The Independent Communications Authority of South Africa (ICASA) recently concluded a spectrum auction and opened the floodgates for mobile and Internet network operators to accelerate their expansion and adopt new technologies for service delivery.
For many, the auction was also the starting gun for the expansion of 5G coverage, with companies announcing subsequent plans to build more infrastructure and increase the number of consumers and households who have access to high-speed connectivity.

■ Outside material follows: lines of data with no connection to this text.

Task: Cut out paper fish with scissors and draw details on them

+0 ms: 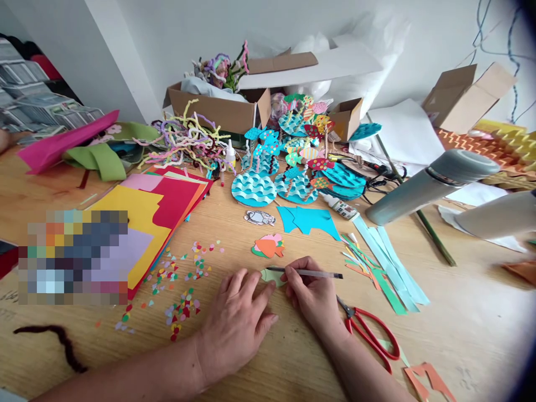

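A small piece of light green paper (pixel 273 276) lies on the table between my hands. Its near edge is partly covered by my fingers. My left hand (pixel 237 312) rests flat on the tabletop, fingers stretched out, with the fingertips holding the paper down. Pinched in my right hand (pixel 312 293) is a pen (pixel 316 273), its tip at the paper, where a thin curved line shows. Just beyond lie cut-out paper fish (pixel 268 245) in orange, pink and green. Red-handled scissors (pixel 372 335) lie beside my right wrist.
Coloured paper sheets (pixel 138 209) and scattered confetti (pixel 184 304) lie left. Blue wave-patterned discs (pixel 253 188), pipe cleaners (pixel 184 134) and a cardboard box (pixel 218 106) stand behind. Right are blue strips (pixel 389 265), a grey flask (pixel 431 184) and orange scraps (pixel 429 379).
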The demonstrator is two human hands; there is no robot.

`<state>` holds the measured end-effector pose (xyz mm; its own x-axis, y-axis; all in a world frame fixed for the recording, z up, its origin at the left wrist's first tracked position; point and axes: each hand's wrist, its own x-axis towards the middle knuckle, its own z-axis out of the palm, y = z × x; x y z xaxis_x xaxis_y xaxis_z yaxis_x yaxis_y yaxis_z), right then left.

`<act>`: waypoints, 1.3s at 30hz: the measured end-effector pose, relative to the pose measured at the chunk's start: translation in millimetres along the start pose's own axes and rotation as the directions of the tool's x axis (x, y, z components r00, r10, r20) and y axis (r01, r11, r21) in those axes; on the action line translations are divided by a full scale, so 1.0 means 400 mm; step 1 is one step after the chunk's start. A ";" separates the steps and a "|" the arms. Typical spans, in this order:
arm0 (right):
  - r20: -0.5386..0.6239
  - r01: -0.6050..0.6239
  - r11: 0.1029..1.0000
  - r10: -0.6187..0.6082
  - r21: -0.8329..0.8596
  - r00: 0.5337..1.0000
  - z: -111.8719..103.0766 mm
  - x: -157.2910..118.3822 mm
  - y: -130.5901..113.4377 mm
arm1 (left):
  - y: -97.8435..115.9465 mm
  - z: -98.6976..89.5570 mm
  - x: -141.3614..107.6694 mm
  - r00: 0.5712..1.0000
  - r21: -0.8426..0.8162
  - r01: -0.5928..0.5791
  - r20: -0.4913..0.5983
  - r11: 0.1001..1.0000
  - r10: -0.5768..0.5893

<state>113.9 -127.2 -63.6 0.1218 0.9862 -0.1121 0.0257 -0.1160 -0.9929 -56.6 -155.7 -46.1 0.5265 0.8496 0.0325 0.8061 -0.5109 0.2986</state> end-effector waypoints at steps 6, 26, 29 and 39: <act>0.012 -0.006 1.000 0.006 -0.006 1.000 0.001 0.001 0.006 | 0.000 0.000 -0.002 1.000 0.005 -0.014 -0.009 1.000 0.014; 0.021 -0.024 0.999 0.024 -0.028 0.999 0.005 0.001 -0.005 | -0.001 0.002 0.001 1.000 0.012 -0.015 -0.004 1.000 0.015; 0.022 -0.026 0.999 0.027 -0.032 0.999 0.005 0.002 -0.008 | -0.001 0.002 0.001 1.000 0.012 -0.018 -0.008 1.000 0.018; 0.019 -0.028 0.999 0.028 -0.031 0.999 0.005 -0.001 -0.005 | -0.001 -0.001 0.002 0.999 0.022 -0.026 -0.030 0.999 0.027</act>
<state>111.8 -127.1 -61.7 0.1032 0.9847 -0.1408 0.0532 -0.1468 -0.9877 -56.4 -154.9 -45.9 0.5398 0.8390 0.0693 0.7975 -0.5360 0.2769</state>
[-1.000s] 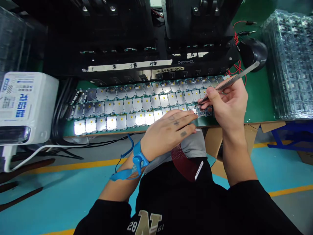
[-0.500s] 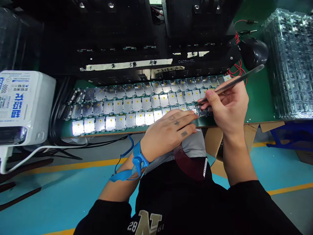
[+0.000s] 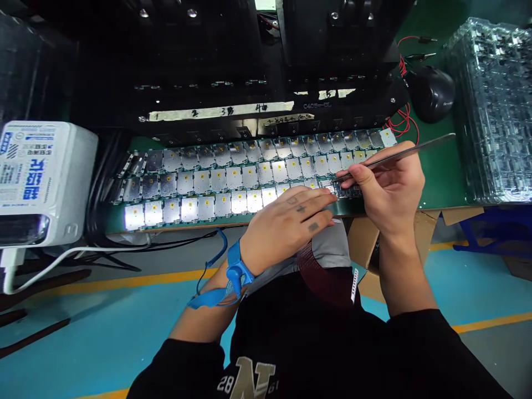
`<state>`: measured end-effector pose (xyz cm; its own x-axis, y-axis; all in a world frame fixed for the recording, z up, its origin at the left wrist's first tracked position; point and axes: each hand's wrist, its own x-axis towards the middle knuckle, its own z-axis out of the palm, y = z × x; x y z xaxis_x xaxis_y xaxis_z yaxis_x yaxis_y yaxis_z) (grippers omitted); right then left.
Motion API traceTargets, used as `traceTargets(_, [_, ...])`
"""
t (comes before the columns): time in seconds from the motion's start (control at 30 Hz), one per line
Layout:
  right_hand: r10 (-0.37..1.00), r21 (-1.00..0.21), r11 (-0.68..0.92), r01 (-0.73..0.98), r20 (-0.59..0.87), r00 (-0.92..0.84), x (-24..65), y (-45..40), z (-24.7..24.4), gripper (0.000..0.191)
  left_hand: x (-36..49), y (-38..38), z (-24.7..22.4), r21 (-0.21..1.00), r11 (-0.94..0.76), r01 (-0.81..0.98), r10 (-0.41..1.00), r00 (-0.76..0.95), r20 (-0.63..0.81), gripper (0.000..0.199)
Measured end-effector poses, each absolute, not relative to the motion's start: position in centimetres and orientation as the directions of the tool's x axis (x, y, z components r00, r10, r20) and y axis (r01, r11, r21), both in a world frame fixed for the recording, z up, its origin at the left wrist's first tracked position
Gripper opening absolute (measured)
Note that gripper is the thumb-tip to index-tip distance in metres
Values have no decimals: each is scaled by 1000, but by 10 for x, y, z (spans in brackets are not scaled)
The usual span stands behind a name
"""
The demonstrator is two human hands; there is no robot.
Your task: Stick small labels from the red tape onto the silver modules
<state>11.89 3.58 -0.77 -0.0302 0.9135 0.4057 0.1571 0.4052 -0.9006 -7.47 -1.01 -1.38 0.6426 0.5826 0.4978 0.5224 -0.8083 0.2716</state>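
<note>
My right hand [image 3: 393, 191] is closed around slim metal tweezers [image 3: 432, 144]. Their tip touches or hovers just above a small circuit board [image 3: 349, 192] in the front row; I cannot tell which. My left hand [image 3: 286, 224] lies palm down across the front edge of the rows, fingers stretched to the right and fingertips beside that board. Its thumb is hidden, and it covers part of the front row. Three rows of circuit boards with silver shields and small yellow marks, such as this shielded board [image 3: 208, 207], lie on the green mat [image 3: 443, 183].
Behind the rows stands a black machine [image 3: 224, 119] with numbered tape. A white device [image 3: 45, 183] with cables is at the left. On the right are a black mouse [image 3: 432, 94], red wires [image 3: 403, 119] and stacked clear trays [image 3: 494, 116]. A cardboard box [image 3: 363, 238] sits below the edge.
The rear end of the tweezers has dipped as my right hand tilts slightly, while the tip stays by the same board. My left hand has barely moved.
</note>
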Motion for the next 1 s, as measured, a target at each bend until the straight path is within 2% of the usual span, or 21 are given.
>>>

By Wandile Gumede, sales manager: public sector at Seacom
However, high-speed connectivity is only as useful as its applications and the technology that it enables. Today’s conversations surrounding 5G have traditionally centred on its consumer-facing impact, like webpages loading a little faster or streaming at higher video qualities.
5G is holistic, meaning that it represents a dramatic shift in consumers’ ability to engage with the digital landscape, and for companies of all sizes to embrace digital transformation through various enterprise-oriented solutions. Although fibre comes out on top in terms of reliability, bandwidth, and total long-term cost, 5G is an important supplementary connectivity option that performs even better with fibre infrastructure to support it.
There’s a great deal to consider, but a good place to start is considering what 5G is good for, and how it impacts digital infrastructure.
State of the nation’s Internet
Having a conversation about South Africa’s 5G readiness has long been compromised by the fact that the country is still struggling with its 4G readiness. Practically speaking, the network rollout still has a long way to go.
ICASA’s 2021 State of 5G in South Africa report found that there are constraints to current 4G infrastructure deployments, which in turn restrict the deployment of newer technologies. In addition, the network rollout that is already taking place remains skewed towards urban areas and less toward rural ones.
These are relevant factors, and ones that have been thrust into the spotlight following the Covid-19 pandemic. Current discussions surrounding work-from-home company policies, and more importantly, the impact of the digital divide between connected and unconnected users, demonstrate the necessity of South Africa progressing to a point of complete digital equity. The reliability of fibre and its long-term cost means it is critical for most medium and large businesses, but small businesses could benefit from 5G in areas without other options.
In line with this and in pursuit of closing the digital divide, the ICASA report also recommends fixed wireless access and satellite as the means to provide connectivity to areas that institutions and service providers have trouble reaching. These recommendations indicate an essential consensus: 5G expansion requires a multi-prong approach that incorporates various technologies that best match the demographic and economic patterns within South Africa, and it has the potential to serve as a last-mile solution for existing wired infrastructure.
The prospects of 5G
Working hard to close the digital divide, what are the areas that 5G is set to transform? According to research by PWC, 5G technology is estimated to add $1.3 trillion to global GDP, with its biggest economic potential lying in healthcare applications, smart utilities management, and consumer and media applications. What’s key to this impact is integration and a more strategic approach from industry leaders.
5G means faster internet for many, and indeed it brings several additional benefits such as quicker access to and less dependence on internal device memory. There are other advantages, such as low latency levels, increased numbers of connected devices, and the prospect of network slicing wherein enterprises can structure miniature networks to prioritise specific connections.
However, its short range and inability to handle physical obstacles mean that enterprise leaders should view 5G as a supplementary or last-mile solution. Within that mindset lies the true value of the technology.
A tool to unlock digital transformation
Digitalisation begins with flexible architecture and a robust wired Internet connection, one that isn’t subject to a cap or carrier shaping, with the infrastructure incorporating 5G connectivity where necessary. The proliferation of 5G also arrives at a time when there is a concerted effort to lower the price of data. That, combined with systematic connection-speed upgrades, means that the simple proposal of connectivity is available to more businesses than ever before.
From a consumer standpoint, more connected enterprises translate into a greater integration of digital activity, and better product and service offerings. They can engage and communicate with businesses more easily and efficiently, while front-end development takes off with more smart use cases that are applicable across multiple sectors.
Increased bandwidth capacity makes it easier for businesses to benefit from digital technologies. Previously established limits are falling and it’s up to enterprises to consider the possibilities of expanded coverage and broadband capabilities for the benefit of both themselves and their customers.